> WHAT YOU ARE ASKED TO DO:
Once you find the line with "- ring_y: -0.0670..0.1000" in the data that follows, repeat it and every line after it exactly, through the line with "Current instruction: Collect".

+ + + + +

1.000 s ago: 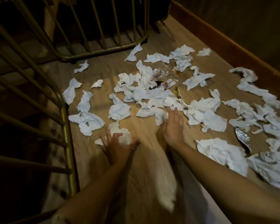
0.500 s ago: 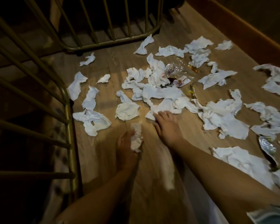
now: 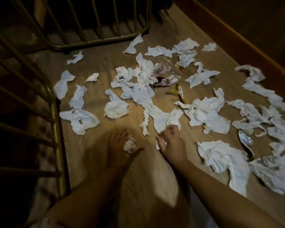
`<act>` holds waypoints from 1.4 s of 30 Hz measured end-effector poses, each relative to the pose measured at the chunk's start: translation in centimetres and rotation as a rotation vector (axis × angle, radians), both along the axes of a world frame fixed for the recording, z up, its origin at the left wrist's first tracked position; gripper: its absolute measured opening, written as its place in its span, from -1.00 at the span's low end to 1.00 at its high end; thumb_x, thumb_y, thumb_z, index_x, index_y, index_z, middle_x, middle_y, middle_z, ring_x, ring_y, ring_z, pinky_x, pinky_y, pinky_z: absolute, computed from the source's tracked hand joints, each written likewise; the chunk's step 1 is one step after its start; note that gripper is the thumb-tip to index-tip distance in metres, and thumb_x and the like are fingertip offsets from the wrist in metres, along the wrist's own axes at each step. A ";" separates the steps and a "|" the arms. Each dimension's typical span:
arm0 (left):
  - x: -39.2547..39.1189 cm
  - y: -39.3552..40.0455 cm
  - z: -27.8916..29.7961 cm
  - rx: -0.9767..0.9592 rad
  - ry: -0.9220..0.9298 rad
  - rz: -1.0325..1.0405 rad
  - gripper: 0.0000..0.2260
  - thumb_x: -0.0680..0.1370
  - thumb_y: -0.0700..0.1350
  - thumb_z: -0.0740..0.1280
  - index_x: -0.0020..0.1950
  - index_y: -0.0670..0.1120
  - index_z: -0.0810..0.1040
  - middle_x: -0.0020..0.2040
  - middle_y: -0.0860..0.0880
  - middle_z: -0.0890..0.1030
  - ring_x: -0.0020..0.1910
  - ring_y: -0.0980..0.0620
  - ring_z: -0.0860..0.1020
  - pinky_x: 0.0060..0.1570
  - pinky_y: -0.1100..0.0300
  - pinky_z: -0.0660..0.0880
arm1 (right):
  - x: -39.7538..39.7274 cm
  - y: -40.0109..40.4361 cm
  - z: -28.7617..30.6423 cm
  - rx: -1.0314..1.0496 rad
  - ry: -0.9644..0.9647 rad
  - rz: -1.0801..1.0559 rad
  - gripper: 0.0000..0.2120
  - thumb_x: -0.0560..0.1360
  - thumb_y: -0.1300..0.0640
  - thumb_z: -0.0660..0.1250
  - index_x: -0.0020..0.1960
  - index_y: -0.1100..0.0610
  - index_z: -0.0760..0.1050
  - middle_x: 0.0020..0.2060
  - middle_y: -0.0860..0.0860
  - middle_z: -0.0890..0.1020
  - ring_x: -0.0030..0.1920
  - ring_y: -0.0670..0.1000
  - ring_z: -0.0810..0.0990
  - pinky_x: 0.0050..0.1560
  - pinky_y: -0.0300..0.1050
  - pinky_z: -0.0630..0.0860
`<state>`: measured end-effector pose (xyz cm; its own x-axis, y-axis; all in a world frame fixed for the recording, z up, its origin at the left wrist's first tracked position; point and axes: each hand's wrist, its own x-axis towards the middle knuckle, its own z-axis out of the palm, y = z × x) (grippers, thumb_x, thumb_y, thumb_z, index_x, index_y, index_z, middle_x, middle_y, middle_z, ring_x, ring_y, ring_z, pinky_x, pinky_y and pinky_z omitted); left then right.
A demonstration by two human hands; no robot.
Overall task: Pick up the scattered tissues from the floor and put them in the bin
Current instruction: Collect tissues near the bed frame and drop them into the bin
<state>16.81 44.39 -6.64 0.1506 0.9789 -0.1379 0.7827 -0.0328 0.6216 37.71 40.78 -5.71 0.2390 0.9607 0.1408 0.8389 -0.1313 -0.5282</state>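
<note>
Several crumpled white tissues lie scattered over the wooden floor [image 3: 92, 153]. My left hand [image 3: 120, 148] holds a small balled tissue [image 3: 129, 145] in its curled fingers, low at centre. My right hand [image 3: 170, 142] pinches the near edge of a long flat tissue [image 3: 163, 119] that stretches away from me, with a scrap of white under its palm. A rounded wad [image 3: 115, 109] sits just beyond my left hand. No bin is in view.
A brass stair railing [image 3: 56, 122] runs down the left side and curves across the back [image 3: 105, 38]. A wooden skirting board [image 3: 237, 38] borders the right. Clear plastic wrappers [image 3: 164, 69], a yellow wrapper [image 3: 179, 93] and foil pieces [image 3: 245, 139] lie among the tissues.
My left hand lifted a tissue off the floor and balled it in its fingers. My right hand closed from flat on the floor onto the edge of the long tissue. The view drew nearer.
</note>
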 end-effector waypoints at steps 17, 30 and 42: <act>7.3 4.6 2.4 0.173 0.160 -0.501 -0.26 0.49 -0.04 0.41 0.57 0.04 0.10 0.60 -0.10 -0.07 0.56 -0.18 -0.14 0.49 -0.13 -0.01 | 1.9 -1.1 2.1 -0.252 -0.132 -0.265 -0.58 0.51 -0.23 0.29 0.11 0.11 0.57 0.17 0.07 0.39 0.09 0.08 0.49 -0.12 -0.09 0.51; 9.4 2.6 3.3 0.150 -0.041 -0.476 -0.77 0.45 0.02 0.47 -0.02 -0.10 0.60 -0.05 -0.06 0.53 -0.01 -0.05 0.49 0.00 0.16 0.39 | 4.8 -5.9 4.3 -0.124 0.052 -0.100 -0.81 0.44 0.19 0.38 0.00 0.06 0.44 -0.06 0.00 0.48 -0.06 0.02 0.45 -0.04 -0.15 0.41; 16.4 0.3 15.3 0.112 -0.488 -0.039 -0.68 0.40 -0.19 0.51 0.02 -0.09 0.43 -0.09 -0.01 0.54 -0.09 -0.01 0.53 -0.28 0.41 0.36 | 12.0 -6.6 15.8 0.133 -0.391 0.046 -0.67 0.24 0.23 0.52 -0.05 0.14 0.50 -0.11 0.06 0.52 -0.04 0.08 0.40 -0.35 -0.08 0.43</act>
<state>33.19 44.68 8.67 0.2078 0.9762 0.0629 0.3985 -0.1432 0.9059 49.75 34.14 10.08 0.1006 0.9365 0.3360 0.9830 -0.0415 -0.1786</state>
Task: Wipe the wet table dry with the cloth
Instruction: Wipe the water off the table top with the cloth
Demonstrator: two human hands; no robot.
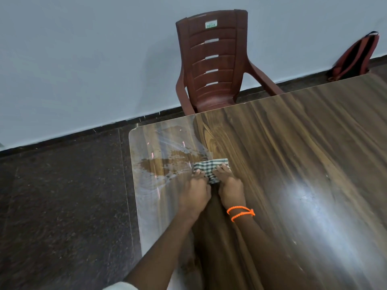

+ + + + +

> RESULT:
  - ring_y: -0.0670..0.1000
  - ring_z: -0.0810..0.0990
  - pinky_x: 0.0050..0.1560
  - pinky_y: -0.0300..0.1050
  - pinky_z: -0.0630..0.0860
`<state>`: measured end-effector pose (xyz cm; its own x-axis, y-axis; all in a world frame fixed for the recording, z up, its origin at the left wrist's first tracked position; point and axes: each hand's wrist, its own x-axis towards the middle knuckle, its own z-axis out of the palm, y = z × x) (grippers, thumb_x, thumb_y, thumb_z, index_x, index_y, index_z, middle_x, middle_y, middle_z, ring_x, ring_y, ring_z, pinky_x, pinky_y and pinky_z omitted); left then right.
A demonstration by two human hands; no robot.
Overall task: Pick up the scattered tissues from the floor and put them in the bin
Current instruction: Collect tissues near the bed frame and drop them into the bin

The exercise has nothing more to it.